Under Judge Howsie's leadership, the Allegheny County Public Defender’s Office became one of the preeminent offices in Pennsylvania. The budget of the Public Defender’s Office was increased to $10.3 million dollars annually.  Furthermore, the office became the second Public Defender’s Office in Pennsylvania to hire a full time Manager of Training to develop performance standards and provide mandatory training to the attorneys and support staff. Attorneys were required to meet regularly with their clients and supervisors. Additionally, Judge Howsie established a recruiting program to attract more qualified attorneys.  In turn, the attorney’s caseloads were drastically reduced and the overall quality of client representation improved tremendously and clients no longer languish in jail.

Also, for the first time in the history of the Public Defender’s Office, attorneys were required to represent clients during Preliminary Arraignments, when bail is initially set. Judge Howsie hired Social Workers to work with the attorneys, to identify resources and get the clients involved in drug and alcohol treatment and mental health counseling. This approach enabled clients to address the issues which contributed to their involvement in the Criminal Justice System and resulted in an 18% reduction in jail admissions for low level, nonviolent offenses. Consequently, clients are better able to move on with their lives after having been involved with the Criminal Justice System.


Judge Howsie’s ability to make difficult decisions, his unwavering dedication to ensuring quality representation, and his ability to work well with others has led him to being handpicked to serve on various committees in the criminal justice system. Notably, Attorney General Josh Shapiro chose Elliot to serve on the Justice Reinvestment Committee. In 2016, University of Pittsburgh Chancellor Emeritus, Mark Nordenberg, appointed Judge Howsie to the Institute of Politics Committee. That same year, Judge Howsie was also appointed to the Criminal Justice Advisory Board. Both of these committees worked collectively to identify methods for improving the Criminal Justice System in Allegheny County.

In 2019, a vacancy appeared on the Allegheny County Court of Common Pleas and Senator Jay Costa recommended Judge Howsie, then the Chief Public Defender, for Nomination by Pennsylvania's Governor. Judge Howsie then went before the PA Senate Judiciary Committee, was recommended for appointment, and later confirmed unanimously by the entire PA Senate body to serve as judge on the Allegheny County Court of Common Pleas.

Community Contributions

Judge Howsie has a demonstrated commitment to helping others succeed. In 1998, Judge Howsie began to tutor first year law students, in order to help them adjust to the rigors of law school. As a result of Judge Howsie’s efforts and commitment, he was hired as an Adjunct Law Professor at Duquesne University School of Law, where he continues to teach and mentor first year law students.

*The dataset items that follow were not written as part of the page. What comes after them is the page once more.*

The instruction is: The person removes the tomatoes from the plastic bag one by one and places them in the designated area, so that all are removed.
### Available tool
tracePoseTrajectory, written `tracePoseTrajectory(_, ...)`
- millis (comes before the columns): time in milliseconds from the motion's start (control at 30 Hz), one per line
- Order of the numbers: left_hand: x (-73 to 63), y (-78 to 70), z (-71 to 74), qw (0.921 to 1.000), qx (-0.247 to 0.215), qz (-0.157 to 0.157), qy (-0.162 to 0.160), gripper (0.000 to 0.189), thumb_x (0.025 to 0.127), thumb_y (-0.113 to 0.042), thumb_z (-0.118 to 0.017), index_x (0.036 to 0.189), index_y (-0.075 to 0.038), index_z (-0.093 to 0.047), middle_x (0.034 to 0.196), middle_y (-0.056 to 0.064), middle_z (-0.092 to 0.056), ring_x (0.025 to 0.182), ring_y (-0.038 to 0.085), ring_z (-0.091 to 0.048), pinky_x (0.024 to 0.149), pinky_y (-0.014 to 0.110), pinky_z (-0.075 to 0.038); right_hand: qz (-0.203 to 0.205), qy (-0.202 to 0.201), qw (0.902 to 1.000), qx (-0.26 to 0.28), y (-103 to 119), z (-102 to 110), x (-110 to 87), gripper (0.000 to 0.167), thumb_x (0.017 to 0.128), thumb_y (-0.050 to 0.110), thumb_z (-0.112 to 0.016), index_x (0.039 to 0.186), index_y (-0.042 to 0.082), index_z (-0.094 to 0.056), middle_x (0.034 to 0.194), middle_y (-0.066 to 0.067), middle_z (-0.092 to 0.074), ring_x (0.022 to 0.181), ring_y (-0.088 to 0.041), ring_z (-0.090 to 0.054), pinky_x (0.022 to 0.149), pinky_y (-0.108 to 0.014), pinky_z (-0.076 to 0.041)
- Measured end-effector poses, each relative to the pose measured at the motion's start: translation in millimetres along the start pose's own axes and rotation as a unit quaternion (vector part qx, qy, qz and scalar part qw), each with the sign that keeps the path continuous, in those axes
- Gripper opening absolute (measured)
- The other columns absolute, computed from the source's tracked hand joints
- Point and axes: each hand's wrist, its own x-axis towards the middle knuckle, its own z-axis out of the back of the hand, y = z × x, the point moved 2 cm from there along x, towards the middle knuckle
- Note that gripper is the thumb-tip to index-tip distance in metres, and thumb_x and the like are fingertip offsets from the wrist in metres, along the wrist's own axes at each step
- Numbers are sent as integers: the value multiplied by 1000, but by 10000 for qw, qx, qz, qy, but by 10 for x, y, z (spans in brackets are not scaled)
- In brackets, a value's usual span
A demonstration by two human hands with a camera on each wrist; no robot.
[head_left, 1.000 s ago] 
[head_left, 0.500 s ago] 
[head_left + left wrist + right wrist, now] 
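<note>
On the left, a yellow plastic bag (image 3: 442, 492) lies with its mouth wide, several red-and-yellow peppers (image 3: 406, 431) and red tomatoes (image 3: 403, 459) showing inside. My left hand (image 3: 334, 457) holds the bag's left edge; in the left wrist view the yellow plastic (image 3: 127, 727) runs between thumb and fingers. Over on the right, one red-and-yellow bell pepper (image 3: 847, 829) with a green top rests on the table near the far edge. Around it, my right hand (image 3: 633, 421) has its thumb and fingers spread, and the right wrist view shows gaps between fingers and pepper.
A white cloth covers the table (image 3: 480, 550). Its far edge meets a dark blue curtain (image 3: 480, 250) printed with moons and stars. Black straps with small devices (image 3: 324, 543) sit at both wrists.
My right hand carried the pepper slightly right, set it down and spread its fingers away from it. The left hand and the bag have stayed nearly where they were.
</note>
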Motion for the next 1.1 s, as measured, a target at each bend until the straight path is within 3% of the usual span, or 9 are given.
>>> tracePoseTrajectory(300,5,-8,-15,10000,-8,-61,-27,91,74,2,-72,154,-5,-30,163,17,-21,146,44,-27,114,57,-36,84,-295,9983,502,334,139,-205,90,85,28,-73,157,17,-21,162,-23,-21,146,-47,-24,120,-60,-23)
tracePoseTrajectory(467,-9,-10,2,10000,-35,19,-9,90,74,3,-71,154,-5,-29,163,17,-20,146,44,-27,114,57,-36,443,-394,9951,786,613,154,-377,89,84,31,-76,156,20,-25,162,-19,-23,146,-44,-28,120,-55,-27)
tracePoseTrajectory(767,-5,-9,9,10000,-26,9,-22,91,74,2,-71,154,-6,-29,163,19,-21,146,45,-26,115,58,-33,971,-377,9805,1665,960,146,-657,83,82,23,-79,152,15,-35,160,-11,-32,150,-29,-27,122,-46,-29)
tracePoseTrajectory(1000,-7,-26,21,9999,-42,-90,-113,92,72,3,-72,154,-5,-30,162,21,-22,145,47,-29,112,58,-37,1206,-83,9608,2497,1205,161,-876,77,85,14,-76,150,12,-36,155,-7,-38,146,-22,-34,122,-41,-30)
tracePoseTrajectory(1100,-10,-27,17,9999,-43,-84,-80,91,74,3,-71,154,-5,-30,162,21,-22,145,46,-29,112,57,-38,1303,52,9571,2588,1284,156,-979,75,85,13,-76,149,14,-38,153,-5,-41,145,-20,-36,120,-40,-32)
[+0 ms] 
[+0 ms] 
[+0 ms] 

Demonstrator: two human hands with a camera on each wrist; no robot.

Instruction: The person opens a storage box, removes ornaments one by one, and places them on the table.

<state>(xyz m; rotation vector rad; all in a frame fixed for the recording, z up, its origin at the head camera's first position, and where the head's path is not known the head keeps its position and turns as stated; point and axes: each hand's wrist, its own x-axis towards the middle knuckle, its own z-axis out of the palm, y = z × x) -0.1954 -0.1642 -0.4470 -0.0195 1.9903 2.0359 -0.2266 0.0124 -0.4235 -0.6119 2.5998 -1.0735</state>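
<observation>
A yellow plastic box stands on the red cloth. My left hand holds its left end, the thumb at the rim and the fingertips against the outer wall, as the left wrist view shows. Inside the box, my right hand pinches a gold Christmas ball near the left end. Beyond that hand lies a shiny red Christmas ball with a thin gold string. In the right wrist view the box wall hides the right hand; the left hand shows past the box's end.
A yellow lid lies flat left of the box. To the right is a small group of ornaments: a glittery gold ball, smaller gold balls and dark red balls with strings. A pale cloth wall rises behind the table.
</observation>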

Judge Howsie currently serves as Vice President of the Board of Directors for Macedonia FACE, a community based social service agency, that serves the needs of families in Allegheny County, focusing on housing and food insecurity and socio economic issues related to health and wellbeing. He was hand picked to serve on the faculty of one of the nation's most prestigious trial advocacy programs at the University of Virginia School of Law. Previously, Judge Howsie served on the Allegheny County Jail Oversight Board, and he has participated in panel discussions regarding the criminal justice system as well as social justice and reform.

True to his commitment and loyalty to his social service roots, Judge Howsie understood the need for people to remove offenses from their criminal records that prohibit them from getting housing and gainful employment. Judge Howsie volunteered to teach people the process for legally expunging their criminal records and eventually began conducting expungement clinics at social service agencies in Allegheny County.

Elliot Howsie

Elliot and his sons, Elliot and Evan.